> Exercise directions:
Output every record exactly and leave each picture out.

> Exercise material:
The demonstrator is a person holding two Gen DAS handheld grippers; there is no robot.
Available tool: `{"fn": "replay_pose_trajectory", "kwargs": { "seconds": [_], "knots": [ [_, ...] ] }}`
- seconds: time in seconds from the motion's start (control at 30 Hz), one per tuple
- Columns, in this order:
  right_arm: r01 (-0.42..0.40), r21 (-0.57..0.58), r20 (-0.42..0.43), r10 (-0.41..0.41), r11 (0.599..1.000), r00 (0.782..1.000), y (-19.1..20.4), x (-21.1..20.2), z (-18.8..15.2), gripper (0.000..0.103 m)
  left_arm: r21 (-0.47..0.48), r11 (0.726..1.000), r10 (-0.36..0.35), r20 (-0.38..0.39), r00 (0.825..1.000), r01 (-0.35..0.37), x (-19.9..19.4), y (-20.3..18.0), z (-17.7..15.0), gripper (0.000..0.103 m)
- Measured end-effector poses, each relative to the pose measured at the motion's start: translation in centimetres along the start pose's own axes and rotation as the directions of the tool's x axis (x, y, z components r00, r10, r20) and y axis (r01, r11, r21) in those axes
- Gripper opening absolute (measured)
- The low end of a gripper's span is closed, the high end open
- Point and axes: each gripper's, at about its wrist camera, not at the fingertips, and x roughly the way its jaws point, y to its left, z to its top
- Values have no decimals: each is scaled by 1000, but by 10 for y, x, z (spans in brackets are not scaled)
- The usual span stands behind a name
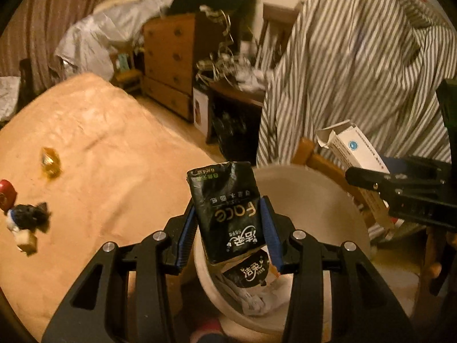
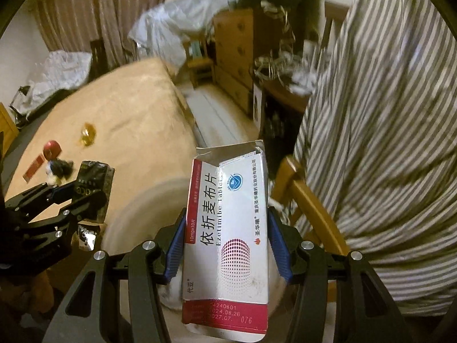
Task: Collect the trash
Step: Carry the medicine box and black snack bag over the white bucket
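My left gripper (image 1: 228,214) is shut on a black tissue packet (image 1: 228,208), held over the white round bin (image 1: 320,200). Crumpled paper and another black wrapper (image 1: 248,271) lie inside that bin. My right gripper (image 2: 225,228) is shut on a white and red medicine box (image 2: 228,243) with a torn top flap, just above the bin's pale rim (image 2: 137,208). In the left wrist view the right gripper (image 1: 371,181) with its box (image 1: 357,151) shows at the right. The left gripper (image 2: 81,197) with the black packet (image 2: 94,183) shows at the left of the right wrist view.
An orange-beige bed (image 1: 100,157) carries a yellow wrapper (image 1: 50,162), a red round thing (image 1: 7,190) and dark scraps (image 1: 27,217). A striped shirt (image 1: 357,71) hangs over a wooden chair (image 2: 302,200) right of the bin. A wooden dresser (image 1: 168,63) and a cluttered table stand behind.
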Motion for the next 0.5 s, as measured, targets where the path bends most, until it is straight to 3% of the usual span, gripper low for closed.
{"fn": "replay_pose_trajectory", "kwargs": {
  "seconds": [0.23, 0.5],
  "knots": [
    [-11, 22, -50, 12, 1000, 999, -13, 27, -15, 55, 15, 1000, 18, -39, 999, -17, 15, -2, -10, 42],
    [-18, 17, -41, 19, 1000, 999, 9, 12, -23, 55, 23, 1000, 16, -34, 999, -15, 15, -4, -5, 42]
  ]
}}
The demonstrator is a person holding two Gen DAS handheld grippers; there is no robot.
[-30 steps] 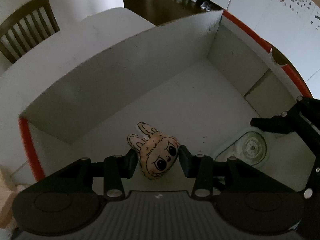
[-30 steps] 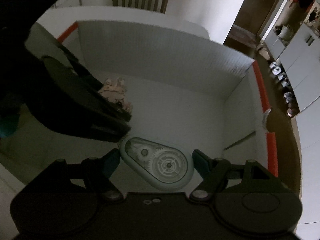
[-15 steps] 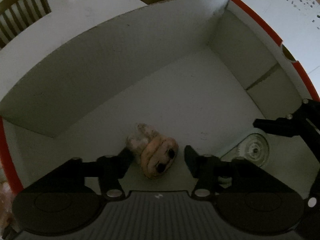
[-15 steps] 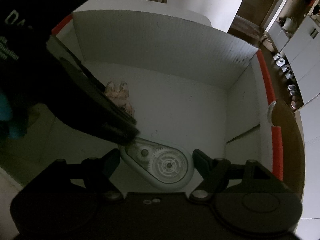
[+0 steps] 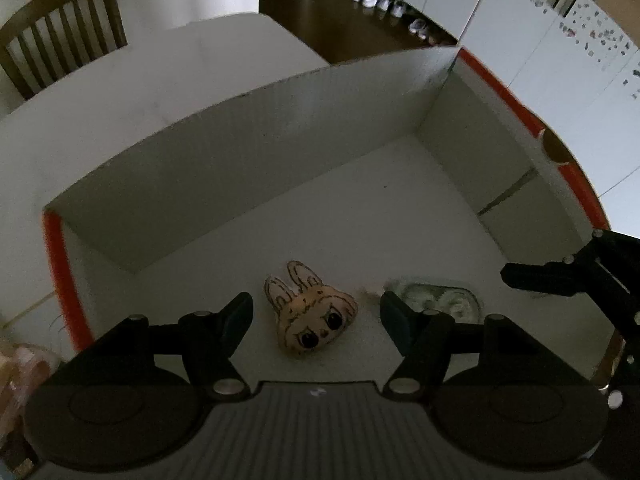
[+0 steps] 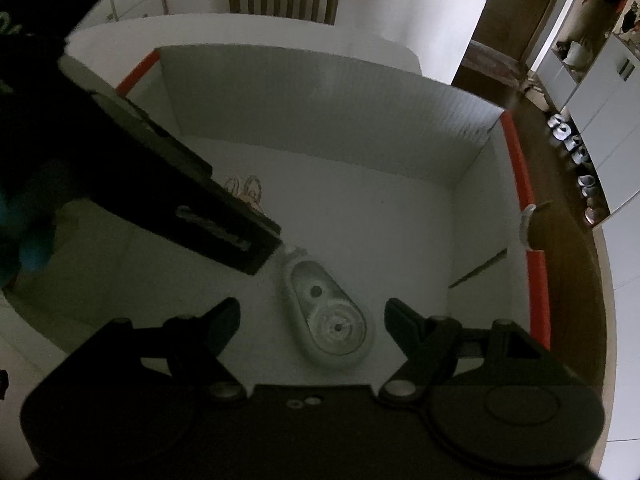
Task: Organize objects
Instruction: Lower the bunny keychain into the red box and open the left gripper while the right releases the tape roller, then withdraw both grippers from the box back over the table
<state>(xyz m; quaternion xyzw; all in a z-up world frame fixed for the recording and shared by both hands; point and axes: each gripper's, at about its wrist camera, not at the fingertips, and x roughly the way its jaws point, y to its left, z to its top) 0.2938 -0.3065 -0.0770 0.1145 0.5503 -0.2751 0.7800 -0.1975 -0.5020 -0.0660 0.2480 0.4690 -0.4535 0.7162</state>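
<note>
A small tan plush head with rabbit ears lies on the floor of a white box with orange edges. My left gripper hovers over it, its jaws opening; the pads stand clear of the plush on both sides. A pale green correction tape dispenser lies flat on the same floor. My right gripper is open above it, fingers well apart from its sides. The dispenser also shows beside the left gripper's right finger. In the right wrist view the left gripper's body hides most of the plush.
The box sits on a white table. A wooden chair stands behind it. The box's tall walls close in the far and right sides. Shoes line a dark floor beyond. The right gripper's finger reaches in from the right.
My left gripper has let go of the plush head and risen slightly; its jaws stand wider. The plush now rests on the box floor. The tape dispenser has swung more end-on between the right fingers.
</note>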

> Answer box:
The demonstrator is a person holding two Gen DAS handheld grippers; there is no robot.
Available tool: `{"fn": "replay_pose_trajectory", "kwargs": { "seconds": [_], "knots": [ [_, ...] ] }}`
- seconds: time in seconds from the motion's start (control at 30 Hz), one per tuple
- Columns, in this order:
  right_arm: r01 (-0.42..0.40), r21 (-0.57..0.58), r20 (-0.42..0.43), r10 (-0.41..0.41), r11 (0.599..1.000), r00 (0.782..1.000), y (-19.1..20.4), x (-21.1..20.2), z (-18.8..15.2), gripper (0.000..0.103 m)
  left_arm: r21 (-0.47..0.48), r11 (0.726..1.000), r10 (-0.36..0.35), r20 (-0.38..0.39), r00 (0.825..1.000), r01 (-0.35..0.37), x (-19.9..19.4), y (-20.3..18.0), z (-17.7..15.0), gripper (0.000..0.103 m)
- Measured end-effector poses, each relative to the pose measured at the motion's start: translation in centimetres along the start pose's own axes and rotation as the directions of the tool's x axis (x, y, z components r00, r10, r20) and y axis (r01, r11, r21) in those axes
- Gripper opening absolute (measured)
- The low end of a gripper's span is closed, the high end open
- Point and axes: each gripper's, at about its wrist camera, not at the fingertips, and x roughly the way its jaws point, y to its left, z to its top
- Values have no decimals: each is scaled by 1000, but by 10 for y, x, z (spans in brackets are not scaled)
- The usual span stands behind a name
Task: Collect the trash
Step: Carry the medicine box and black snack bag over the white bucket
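My left gripper (image 1: 228,214) is shut on a black tissue packet (image 1: 228,208), held over the white round bin (image 1: 320,200). Crumpled paper and another black wrapper (image 1: 248,271) lie inside that bin. My right gripper (image 2: 225,228) is shut on a white and red medicine box (image 2: 228,243) with a torn top flap, just above the bin's pale rim (image 2: 137,208). In the left wrist view the right gripper (image 1: 371,181) with its box (image 1: 357,151) shows at the right. The left gripper (image 2: 81,197) with the black packet (image 2: 94,183) shows at the left of the right wrist view.
An orange-beige bed (image 1: 100,157) carries a yellow wrapper (image 1: 50,162), a red round thing (image 1: 7,190) and dark scraps (image 1: 27,217). A striped shirt (image 1: 357,71) hangs over a wooden chair (image 2: 302,200) right of the bin. A wooden dresser (image 1: 168,63) and a cluttered table stand behind.
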Motion for the next 0.5 s, as measured, targets where the path bends most, until it is straight to 3% of the usual span, gripper low for closed.
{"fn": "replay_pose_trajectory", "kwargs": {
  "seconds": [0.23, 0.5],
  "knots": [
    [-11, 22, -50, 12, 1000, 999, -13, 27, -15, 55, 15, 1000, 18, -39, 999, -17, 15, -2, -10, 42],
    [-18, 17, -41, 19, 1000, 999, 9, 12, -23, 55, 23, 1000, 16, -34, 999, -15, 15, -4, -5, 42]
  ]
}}
The demonstrator is a person holding two Gen DAS handheld grippers; there is no robot.
[-30 steps] 
[-30 steps] 
[-15 steps] 
[-15 steps] 
[+0 steps] 
[+0 steps] 
Task: Organize objects
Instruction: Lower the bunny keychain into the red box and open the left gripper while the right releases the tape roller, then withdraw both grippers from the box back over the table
<state>(xyz m; quaternion xyzw; all in a z-up world frame fixed for the recording and shared by both hands; point and axes: each gripper's, at about its wrist camera, not at the fingertips, and x roughly the way its jaws point, y to its left, z to its top) 0.2938 -0.3065 -0.0770 0.1145 0.5503 -0.2751 0.7800 -0.1975 -0.5020 -0.0660 0.2480 0.4690 -0.4535 0.7162</state>
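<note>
A small tan plush head with rabbit ears lies on the floor of a white box with orange edges. My left gripper hovers over it, its jaws opening; the pads stand clear of the plush on both sides. A pale green correction tape dispenser lies flat on the same floor. My right gripper is open above it, fingers well apart from its sides. The dispenser also shows beside the left gripper's right finger. In the right wrist view the left gripper's body hides most of the plush.
The box sits on a white table. A wooden chair stands behind it. The box's tall walls close in the far and right sides. Shoes line a dark floor beyond. The right gripper's finger reaches in from the right.
My left gripper has let go of the plush head and risen slightly; its jaws stand wider. The plush now rests on the box floor. The tape dispenser has swung more end-on between the right fingers.
</note>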

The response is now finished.